They say that when you enter Budapest, the first thing that accosts you is the peppery assault of goulash on your nostrils as you step out of the airport terminal.

They are lying.

When I arrived in the summer of 1992, it was the nauseous stench of poverty brought on by cold, calculating, and unforgiving political shock.

This was a shattered society. The metro trains clanked and creaked with fatigue; the locals looked lost and bewildered, and the newly-won freedom to vandalise was evident everywhere. On the boarded-up window next to the doorway for Apt. 602, 3 Bartók Béla Street someone had sprayed ‘Kati is a fucking whore’. In English. I rang the bell with trepidation and, when the buzzer sounded to let me in, I wondered what was this world that I was entering into.
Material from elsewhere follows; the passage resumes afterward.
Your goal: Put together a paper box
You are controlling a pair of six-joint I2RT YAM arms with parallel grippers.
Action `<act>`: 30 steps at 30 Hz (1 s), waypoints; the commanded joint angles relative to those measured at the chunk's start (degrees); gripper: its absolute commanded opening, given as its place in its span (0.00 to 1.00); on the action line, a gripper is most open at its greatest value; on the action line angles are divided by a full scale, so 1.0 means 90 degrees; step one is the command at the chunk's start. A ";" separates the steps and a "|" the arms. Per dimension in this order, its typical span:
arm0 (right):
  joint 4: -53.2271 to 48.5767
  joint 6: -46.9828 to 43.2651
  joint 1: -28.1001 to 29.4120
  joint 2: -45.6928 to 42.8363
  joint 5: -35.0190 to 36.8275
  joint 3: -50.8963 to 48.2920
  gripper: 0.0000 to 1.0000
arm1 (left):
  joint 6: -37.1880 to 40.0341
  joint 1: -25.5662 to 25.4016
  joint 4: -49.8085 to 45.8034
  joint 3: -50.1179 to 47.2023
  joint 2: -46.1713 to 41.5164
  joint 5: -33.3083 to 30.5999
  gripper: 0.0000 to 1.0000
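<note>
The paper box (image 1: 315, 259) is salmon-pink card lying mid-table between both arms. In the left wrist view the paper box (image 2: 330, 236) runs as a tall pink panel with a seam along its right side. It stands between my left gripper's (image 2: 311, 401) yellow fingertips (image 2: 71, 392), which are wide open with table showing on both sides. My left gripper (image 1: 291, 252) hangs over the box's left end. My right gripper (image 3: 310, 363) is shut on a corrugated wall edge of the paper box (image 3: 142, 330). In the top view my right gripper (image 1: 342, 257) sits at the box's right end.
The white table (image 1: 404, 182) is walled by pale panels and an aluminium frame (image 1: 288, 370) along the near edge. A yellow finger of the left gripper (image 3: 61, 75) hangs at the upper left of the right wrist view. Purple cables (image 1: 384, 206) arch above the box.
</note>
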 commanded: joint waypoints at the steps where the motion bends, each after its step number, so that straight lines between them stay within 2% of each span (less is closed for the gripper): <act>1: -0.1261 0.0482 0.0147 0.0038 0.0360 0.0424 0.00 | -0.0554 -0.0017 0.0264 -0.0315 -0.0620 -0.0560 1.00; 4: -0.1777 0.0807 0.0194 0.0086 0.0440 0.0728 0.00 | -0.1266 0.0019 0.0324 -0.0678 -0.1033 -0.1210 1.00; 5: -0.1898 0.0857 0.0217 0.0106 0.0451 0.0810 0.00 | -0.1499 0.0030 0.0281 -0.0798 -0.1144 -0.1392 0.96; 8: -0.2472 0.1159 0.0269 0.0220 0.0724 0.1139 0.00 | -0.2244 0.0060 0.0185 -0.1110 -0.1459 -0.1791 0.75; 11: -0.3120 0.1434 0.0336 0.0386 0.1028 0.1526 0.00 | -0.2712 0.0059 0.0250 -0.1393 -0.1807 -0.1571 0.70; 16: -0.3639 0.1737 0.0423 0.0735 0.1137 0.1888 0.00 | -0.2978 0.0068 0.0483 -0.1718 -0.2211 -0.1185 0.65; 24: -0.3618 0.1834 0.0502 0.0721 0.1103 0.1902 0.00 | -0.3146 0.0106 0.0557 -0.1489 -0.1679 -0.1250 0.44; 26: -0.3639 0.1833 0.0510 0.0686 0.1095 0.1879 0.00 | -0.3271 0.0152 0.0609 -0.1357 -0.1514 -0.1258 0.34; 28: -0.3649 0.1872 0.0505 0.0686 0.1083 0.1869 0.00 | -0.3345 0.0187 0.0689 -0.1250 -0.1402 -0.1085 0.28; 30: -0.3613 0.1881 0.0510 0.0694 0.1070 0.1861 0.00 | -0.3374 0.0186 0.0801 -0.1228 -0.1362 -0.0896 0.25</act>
I was young back then. And naïve. And with naivety comes idealism. I was a pioneer, a missionary of the new liberal and apostolic age, seeking to convert the heathens to my perfect creed. When an opening at George Soros’ new Central European University came up, I jumped at the opportunity. The curtain had fallen, and it was time to tidy up the mess it had been concealing.

Which is why I found myself standing on the doorstep of Apt. 602, the home of Ms. Csenge Balázs.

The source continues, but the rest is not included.